Was passiert mit den Altstandorten? Rentieren sich in Bielefeld für einen Laden überhaupt mehrere Filialen? "Diese Fragen können wir erst in ein bis fünf Jahren beantworten", sagt Jörg Beyer vom Handelsverband OWL. Er verweist darauf, dass die ECE-Einkaufszentren in manch anderen Städten durchaus zu Leerständen geführt hätten, zum Beispiel im Hameln. "Dort ist der Einzelhandel um das Shopping-Center herum nach und nach zerbröckelt." Bielefeld müsse sich davor aber zunächst nicht fürchten, glaubt Beyer.
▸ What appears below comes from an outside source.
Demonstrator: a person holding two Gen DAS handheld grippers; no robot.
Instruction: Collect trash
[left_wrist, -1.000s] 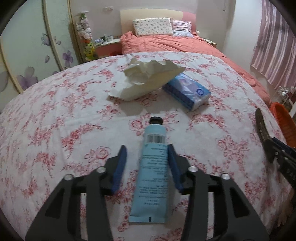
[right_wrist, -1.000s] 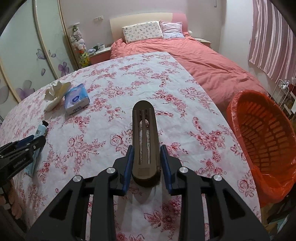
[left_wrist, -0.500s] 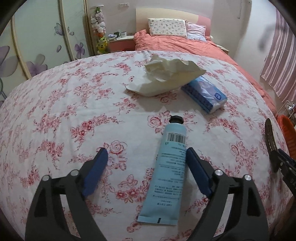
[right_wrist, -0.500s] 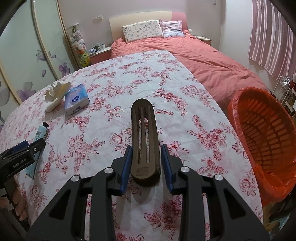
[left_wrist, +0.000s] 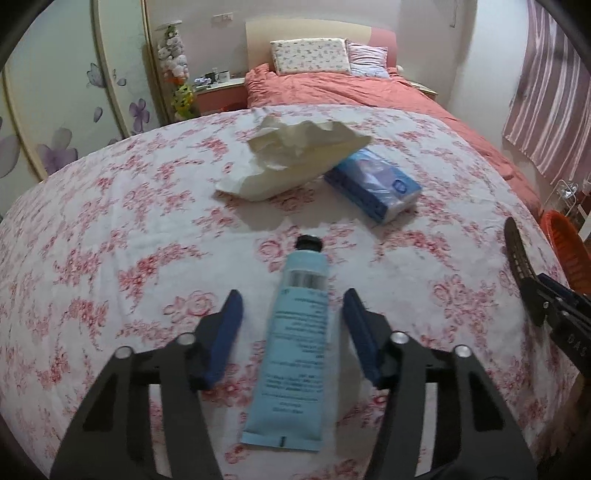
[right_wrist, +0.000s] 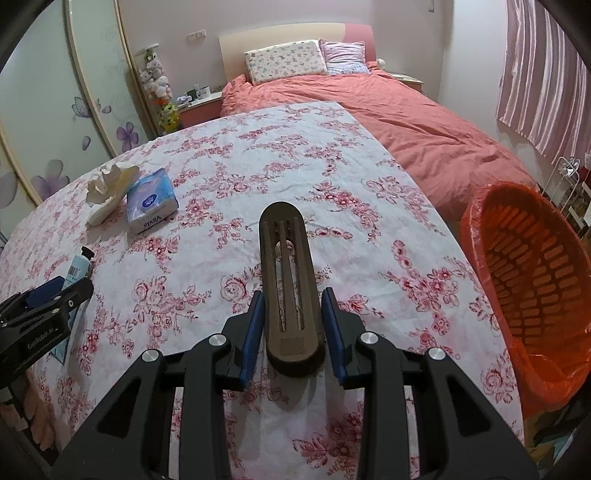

Ein Grund sei, dass das Loom auf dem Gebiet der ehemaligen City-Passage entsteht.

"Ein Großteil der Verkaufsfläche war ja vorher schon da", sagt Beyer und spricht von einem "guten und richtigen" Standort. Dass einige Läden weitere Filialen eröffnen, erklärt sich Beyer auch damit, dass viele Mieter noch laufende Mietverträge an den bisherigen Standorten hätten.

Auch der Bielefelder Immobilienunternehmer Michael Fredebeul glaubt nicht, dass durch das Loom viele Leerstände entstehen. "Von der enormen Anziehungskraft werden auch die kleinen Geschäfte profitieren", sagt er. Ob diese mehrere Filialen halten können, müsse sich zeigen, sagt Fredebeul und ergänzt: "Das Loom wird den Standort Bielefeld stärken."

Ein Sinnbild für den derzeitigen Stand dürfte Fleischer Siegfried Damisch sein, der die Metzgerei Damisch in der Jahnplatz-Passage betreibt und ebenfalls eine weitere Filiale im Loom eröffnet. "Ich probiere das erst einmal aus und warte ab, ob sich zwei Standorte rentieren."

Kommentar

Nur ein Versuch

Gut zehn City-Läden ziehen ins Loom und eröffnen dort eine zusätzliche Filiale. Das ist eine Überraschung. Brauchen wir wirklich sechs Subway- und Rossmann-Läden in der Stadt? Drei Schuhgeschäfte derselben Sorte – und noch dazu drei Douglas-Läden? Noch wichtiger: Übernimmt sich der ein oder andere Laden dabei nicht? Ein Grund für die Expansion dürften oftmals laufende Mietverträge sein. Die wurden damals über bis zu 15 Jahre abgeschlossen – und können nun nicht einfach aufgelöst werden. Somit bleibt den Unternehmen nichts anderes übrig, als es zu probieren: mehrere Filialen in der Innenstadt. Ob sich das auch wirklich rentieren wird, steht auf einem anderen Blatt Papier.